Niva Bupa Ordered To Pay ₹66.50 Lakh after Wrongful Rejection of Overseas Cancer Claim
Moneylife Digital Team 01 December 2025
Delivering a stringent order against Niva Bupa Health Insurance Company Ltd, the Mumbai suburban district consumer disputes redressal commission has directed the insurer to reimburse ₹66.50 lakh to a Juhu resident whose overseas cancer treatment claim was rejected on grounds later found to be baseless. The commission held the insurer guilty of deficiency in service and unfair trade practice after concluding that the policy was cancelled arbitrarily and the reimbursement claim was denied using procedural grounds that arose solely because of the insurer’s own unlawful actions.
 
The complainant, Alok Rajendra Bector, had purchased Niva Bupa’s 'heartbeat – family first platinum policy' in 2017, a comprehensive health insurance plan offering worldwide coverage including the US. In August 2018, while the policy was active, Mr Bector was diagnosed with colo-rectal cancer. He sought specialised treatment at the Memorial Sloan Kettering Cancer Research Centre in the US and informed the insurer about his diagnosis as well as his planned overseas treatment, as required under the policy.
 
However, instead of processing his claim, Niva Bupa repudiated it by alleging that Mr Bector had failed to disclose a pre-existing condition, asthma. The commission found that this allegation had no medical relevance to the cancer diagnosis. It noted that the company 'failed to prove that the illness, asthma, had any nexus to the colo-rectal cancer treatment for which the claim arises, or that disclosure would have altered the opposite party’s decision to provide overseas cover'. 
 
The insurer cancelled Mr Bector’s policy in December 2019, a decision later challenged before the insurance ombudsman.
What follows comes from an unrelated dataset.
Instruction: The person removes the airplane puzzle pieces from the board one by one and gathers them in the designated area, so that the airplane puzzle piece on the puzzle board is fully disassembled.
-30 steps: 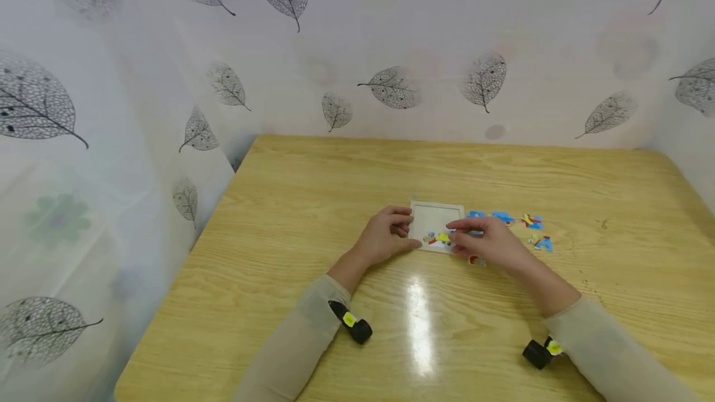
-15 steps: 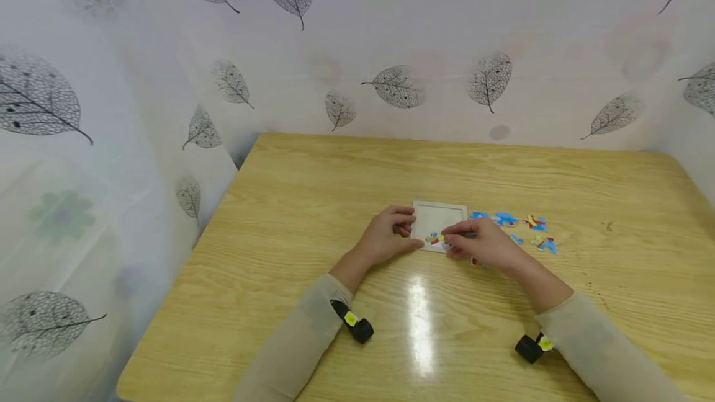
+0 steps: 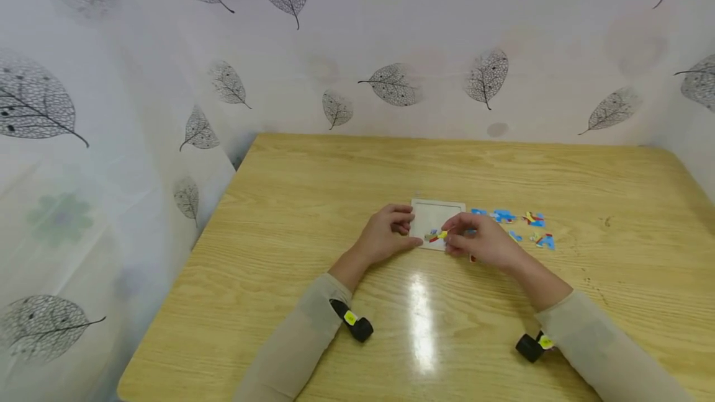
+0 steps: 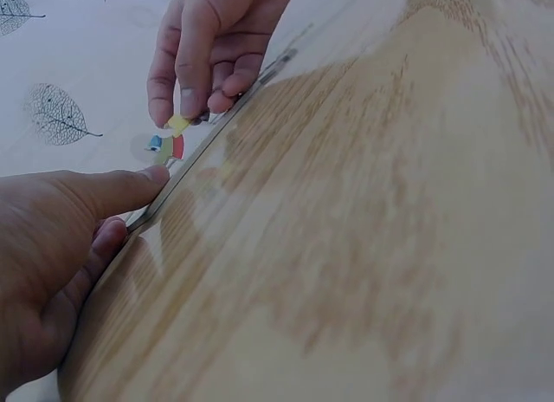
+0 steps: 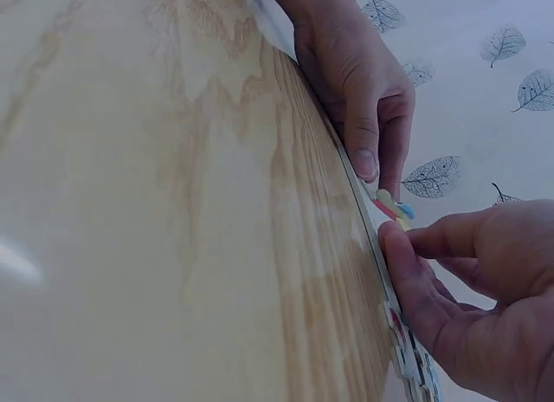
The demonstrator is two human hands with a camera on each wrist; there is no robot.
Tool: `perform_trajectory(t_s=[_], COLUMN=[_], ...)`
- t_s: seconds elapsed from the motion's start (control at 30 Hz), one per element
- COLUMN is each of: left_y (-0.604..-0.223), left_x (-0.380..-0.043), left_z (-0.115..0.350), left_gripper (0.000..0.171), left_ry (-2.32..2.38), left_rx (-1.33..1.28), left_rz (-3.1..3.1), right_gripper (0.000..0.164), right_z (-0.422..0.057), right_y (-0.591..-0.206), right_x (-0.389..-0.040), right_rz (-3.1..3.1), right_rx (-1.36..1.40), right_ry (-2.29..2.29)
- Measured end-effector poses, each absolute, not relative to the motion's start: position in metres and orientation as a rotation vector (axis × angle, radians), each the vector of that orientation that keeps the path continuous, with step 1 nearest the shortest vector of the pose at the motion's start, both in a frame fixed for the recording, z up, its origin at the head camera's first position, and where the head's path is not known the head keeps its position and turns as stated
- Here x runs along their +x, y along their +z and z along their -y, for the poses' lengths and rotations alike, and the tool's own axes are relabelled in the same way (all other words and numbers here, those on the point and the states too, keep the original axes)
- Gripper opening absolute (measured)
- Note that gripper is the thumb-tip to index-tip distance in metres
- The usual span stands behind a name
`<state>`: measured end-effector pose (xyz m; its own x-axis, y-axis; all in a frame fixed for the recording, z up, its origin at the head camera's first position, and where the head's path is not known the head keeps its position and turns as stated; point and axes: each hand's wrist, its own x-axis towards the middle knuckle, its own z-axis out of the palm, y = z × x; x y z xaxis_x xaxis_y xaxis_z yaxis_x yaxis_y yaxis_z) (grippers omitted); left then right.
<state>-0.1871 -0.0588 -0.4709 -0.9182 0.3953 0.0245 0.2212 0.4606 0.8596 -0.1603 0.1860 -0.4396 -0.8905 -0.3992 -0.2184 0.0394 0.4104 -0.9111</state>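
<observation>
A small square puzzle tray [image 3: 432, 213] with a pale raised border lies on the table. My left hand [image 3: 382, 236] grips its left side, the thumb at the lower left corner and the fingers bent along the edge. In the tray's lower left lies a puzzle piece [image 4: 173, 148] with red, green and blue on it. My right hand [image 3: 485, 242] pinches a yellow-marked puzzle piece [image 4: 178, 124] between thumb and fingers, low over the tray beside that piece. The fingers hide much of the pinched piece and the tray's lower right.
Loose blue, red and yellow puzzle pieces [image 3: 504, 216] lie right of the tray, some partly behind my right hand. Another two-coloured piece [image 3: 544, 241] is farther right. The wooden table [image 3: 313, 185] meets a leaf-patterned curtain [image 3: 424, 36] at the back.
Over the last second my right hand has moved slightly left over the tray with its piece. During the last half second it stays almost in place. The left hand keeps its hold.
</observation>
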Motion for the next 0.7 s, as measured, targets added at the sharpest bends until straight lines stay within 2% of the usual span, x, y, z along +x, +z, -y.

In March 2020, the Ombudsman held that asthma was entirely unrelated to the life-threatening cancer diagnosis and ruled that the cancellation was unjustified. A portion of the earlier claim was reimbursed, establishing that Niva Bupa’s cancellation had no legal or medical basis.
 
Despite this finding, the insurer rejected Mr Bector’s subsequent claim of over ₹88 lakh for his extended treatment in the US between March 2019 and March 2020. Niva Bupa argued that the policy allowed overseas treatment only through a cashless facility and that reimbursement was not permitted. The commission rejected this argument, observing that the insurer had itself cancelled the policy before Mr Bector could apply for the required pre-authorisation. 
 
Niva Bupa's own actions had made cashless treatment impossible, the commission says, and could not rely on a procedural rule to deny coverage when the claimant had been forced into a reimbursement route by circumstances created by the insurance company.
 
The commission also addressed the insurer’s jurisdiction objection, noting that under the Consumer Protection Act, jurisdiction depends on the value of the consideration paid—in this case the cumulative premium, which was below ₹50 lakh—and not on the claimed reimbursement amount.
 
The commission held that Mr Bector had been wrongfully deprived of policy benefits at a time of urgent and life-saving medical need, causing financial strain and mental trauma while he was undergoing cancer treatment abroad. 
 
It directed Niva Bupa to reimburse ₹66.50 lakh within 60 days, failing which the amount will attract interest at 6% annually. The insurer has also been ordered to pay ₹30,000 as compensation and ₹10,000 towards litigation costs.